Below are the entries to work from; restate word for word the portion that opens with the line containing "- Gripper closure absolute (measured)" and closes with the line containing "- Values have", keeping both.
Data provided below:
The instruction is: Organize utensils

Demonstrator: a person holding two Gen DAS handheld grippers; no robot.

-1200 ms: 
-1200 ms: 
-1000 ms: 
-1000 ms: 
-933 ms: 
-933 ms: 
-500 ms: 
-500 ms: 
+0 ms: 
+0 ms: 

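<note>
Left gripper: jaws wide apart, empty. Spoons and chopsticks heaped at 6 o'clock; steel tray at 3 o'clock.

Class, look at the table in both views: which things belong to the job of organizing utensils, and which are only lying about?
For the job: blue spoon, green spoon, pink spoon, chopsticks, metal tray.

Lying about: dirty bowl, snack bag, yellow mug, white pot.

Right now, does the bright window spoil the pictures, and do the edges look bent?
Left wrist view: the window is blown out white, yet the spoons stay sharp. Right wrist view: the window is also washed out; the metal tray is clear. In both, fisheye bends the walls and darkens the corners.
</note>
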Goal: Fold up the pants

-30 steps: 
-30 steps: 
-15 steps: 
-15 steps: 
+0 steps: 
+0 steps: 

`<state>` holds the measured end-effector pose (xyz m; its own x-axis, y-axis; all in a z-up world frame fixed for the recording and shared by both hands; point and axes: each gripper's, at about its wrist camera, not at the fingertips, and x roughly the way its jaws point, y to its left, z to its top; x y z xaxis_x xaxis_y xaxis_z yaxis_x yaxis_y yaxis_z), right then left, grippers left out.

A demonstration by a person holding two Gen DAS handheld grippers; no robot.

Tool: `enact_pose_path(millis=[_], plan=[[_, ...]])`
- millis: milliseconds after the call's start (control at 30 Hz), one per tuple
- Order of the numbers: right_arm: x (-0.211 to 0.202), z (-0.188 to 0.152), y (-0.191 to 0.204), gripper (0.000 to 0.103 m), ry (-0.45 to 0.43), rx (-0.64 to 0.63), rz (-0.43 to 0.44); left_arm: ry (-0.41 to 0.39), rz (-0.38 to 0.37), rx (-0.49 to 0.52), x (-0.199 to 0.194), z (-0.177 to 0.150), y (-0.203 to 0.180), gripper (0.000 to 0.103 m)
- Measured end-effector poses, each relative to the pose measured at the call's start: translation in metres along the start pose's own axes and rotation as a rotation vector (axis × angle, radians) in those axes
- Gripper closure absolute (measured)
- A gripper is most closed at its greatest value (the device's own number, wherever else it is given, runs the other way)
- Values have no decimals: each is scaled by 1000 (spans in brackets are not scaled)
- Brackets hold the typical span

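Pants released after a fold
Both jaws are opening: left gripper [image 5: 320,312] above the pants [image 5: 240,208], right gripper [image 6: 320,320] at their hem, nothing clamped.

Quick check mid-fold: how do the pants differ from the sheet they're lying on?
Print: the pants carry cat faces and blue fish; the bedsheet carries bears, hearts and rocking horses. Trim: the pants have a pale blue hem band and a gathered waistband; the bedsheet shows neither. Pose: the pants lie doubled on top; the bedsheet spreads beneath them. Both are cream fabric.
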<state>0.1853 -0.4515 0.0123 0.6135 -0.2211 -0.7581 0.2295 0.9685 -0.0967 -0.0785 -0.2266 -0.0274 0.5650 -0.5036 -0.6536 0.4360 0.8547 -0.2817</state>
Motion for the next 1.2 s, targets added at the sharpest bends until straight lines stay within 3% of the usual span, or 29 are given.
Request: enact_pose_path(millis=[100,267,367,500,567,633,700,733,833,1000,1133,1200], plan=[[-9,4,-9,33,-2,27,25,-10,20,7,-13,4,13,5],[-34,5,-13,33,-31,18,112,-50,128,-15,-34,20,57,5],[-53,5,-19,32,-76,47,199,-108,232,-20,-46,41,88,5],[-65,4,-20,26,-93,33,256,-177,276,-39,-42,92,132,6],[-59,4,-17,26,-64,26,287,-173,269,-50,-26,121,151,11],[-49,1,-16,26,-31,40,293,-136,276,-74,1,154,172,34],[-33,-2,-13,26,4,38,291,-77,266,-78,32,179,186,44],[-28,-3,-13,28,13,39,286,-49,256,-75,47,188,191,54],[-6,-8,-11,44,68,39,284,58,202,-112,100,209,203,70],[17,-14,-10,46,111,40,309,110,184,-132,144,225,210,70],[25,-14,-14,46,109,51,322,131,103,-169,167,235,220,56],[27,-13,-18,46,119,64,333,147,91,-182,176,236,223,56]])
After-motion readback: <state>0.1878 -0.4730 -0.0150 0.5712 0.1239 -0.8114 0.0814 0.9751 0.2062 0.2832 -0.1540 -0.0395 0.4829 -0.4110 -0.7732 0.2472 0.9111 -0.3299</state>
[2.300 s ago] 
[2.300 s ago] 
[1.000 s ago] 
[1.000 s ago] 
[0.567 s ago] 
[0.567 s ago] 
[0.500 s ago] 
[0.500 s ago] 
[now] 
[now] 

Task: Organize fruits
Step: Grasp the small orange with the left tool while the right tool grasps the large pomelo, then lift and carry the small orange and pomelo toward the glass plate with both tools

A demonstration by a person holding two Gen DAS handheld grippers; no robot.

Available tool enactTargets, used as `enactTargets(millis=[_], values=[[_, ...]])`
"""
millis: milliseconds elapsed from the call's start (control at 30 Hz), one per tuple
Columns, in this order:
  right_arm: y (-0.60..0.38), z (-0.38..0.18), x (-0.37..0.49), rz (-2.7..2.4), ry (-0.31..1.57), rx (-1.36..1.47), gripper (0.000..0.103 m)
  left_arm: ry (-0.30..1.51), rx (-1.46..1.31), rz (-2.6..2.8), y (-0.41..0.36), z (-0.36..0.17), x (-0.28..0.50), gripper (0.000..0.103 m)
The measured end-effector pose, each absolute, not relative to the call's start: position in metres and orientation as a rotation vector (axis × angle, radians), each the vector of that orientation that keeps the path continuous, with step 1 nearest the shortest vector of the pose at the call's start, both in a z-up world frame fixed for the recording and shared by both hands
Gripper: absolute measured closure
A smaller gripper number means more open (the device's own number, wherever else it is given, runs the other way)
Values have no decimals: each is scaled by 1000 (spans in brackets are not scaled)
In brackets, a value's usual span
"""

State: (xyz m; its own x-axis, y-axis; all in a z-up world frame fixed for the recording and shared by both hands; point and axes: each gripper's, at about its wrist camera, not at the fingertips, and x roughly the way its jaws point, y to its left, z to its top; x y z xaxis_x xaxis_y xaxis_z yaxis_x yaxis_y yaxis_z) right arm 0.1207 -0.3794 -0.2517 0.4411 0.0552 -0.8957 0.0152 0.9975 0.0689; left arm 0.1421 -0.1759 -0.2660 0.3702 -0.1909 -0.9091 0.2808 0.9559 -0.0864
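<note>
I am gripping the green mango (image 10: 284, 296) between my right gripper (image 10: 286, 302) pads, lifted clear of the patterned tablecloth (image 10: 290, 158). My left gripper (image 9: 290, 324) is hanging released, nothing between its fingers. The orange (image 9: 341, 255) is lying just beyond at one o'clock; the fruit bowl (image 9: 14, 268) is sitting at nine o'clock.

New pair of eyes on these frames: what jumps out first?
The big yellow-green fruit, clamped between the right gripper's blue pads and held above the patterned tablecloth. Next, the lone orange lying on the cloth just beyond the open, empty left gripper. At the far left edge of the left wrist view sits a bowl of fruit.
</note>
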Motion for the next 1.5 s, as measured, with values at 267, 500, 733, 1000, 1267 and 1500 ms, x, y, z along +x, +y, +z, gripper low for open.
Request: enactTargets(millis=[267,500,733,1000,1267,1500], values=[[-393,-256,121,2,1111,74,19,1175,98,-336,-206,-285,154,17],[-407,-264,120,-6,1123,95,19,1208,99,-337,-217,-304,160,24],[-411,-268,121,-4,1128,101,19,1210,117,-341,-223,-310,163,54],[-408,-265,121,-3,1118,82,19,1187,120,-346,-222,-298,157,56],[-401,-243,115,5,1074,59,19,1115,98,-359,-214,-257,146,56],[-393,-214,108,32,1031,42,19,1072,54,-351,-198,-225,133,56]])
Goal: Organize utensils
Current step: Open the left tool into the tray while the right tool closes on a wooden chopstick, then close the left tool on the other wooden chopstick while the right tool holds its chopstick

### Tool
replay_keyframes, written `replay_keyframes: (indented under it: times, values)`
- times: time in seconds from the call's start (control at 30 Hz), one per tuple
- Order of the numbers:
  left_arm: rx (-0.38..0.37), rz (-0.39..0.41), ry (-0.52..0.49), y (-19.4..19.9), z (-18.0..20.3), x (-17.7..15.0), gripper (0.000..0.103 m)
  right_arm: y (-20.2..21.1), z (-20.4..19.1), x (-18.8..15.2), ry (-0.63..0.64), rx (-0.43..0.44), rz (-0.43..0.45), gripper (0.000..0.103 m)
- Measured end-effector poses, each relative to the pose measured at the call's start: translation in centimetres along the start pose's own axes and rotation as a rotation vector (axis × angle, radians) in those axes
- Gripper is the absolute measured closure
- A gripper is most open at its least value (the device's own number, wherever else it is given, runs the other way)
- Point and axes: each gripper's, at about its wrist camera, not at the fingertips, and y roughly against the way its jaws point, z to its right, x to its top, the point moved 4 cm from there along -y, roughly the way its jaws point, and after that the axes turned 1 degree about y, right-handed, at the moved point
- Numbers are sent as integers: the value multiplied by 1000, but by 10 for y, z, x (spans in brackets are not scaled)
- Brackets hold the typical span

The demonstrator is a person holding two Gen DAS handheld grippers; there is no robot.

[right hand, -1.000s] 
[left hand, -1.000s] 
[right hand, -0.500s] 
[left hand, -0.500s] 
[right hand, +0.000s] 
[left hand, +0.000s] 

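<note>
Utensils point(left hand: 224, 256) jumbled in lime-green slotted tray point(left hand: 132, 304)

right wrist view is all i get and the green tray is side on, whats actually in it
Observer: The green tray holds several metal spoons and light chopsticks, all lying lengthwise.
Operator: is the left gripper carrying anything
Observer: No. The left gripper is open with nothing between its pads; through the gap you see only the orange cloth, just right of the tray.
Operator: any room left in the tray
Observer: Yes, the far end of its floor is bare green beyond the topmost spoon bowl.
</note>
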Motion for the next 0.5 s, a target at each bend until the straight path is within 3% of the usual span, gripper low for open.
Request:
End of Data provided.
• _Task output_
- Gripper closure absolute (measured)
- A gripper is most closed at its greatest value (the device's own number, wherever else it is given, runs the other way)
- Values have no decimals: each is scaled by 1000 (spans in brackets are not scaled)

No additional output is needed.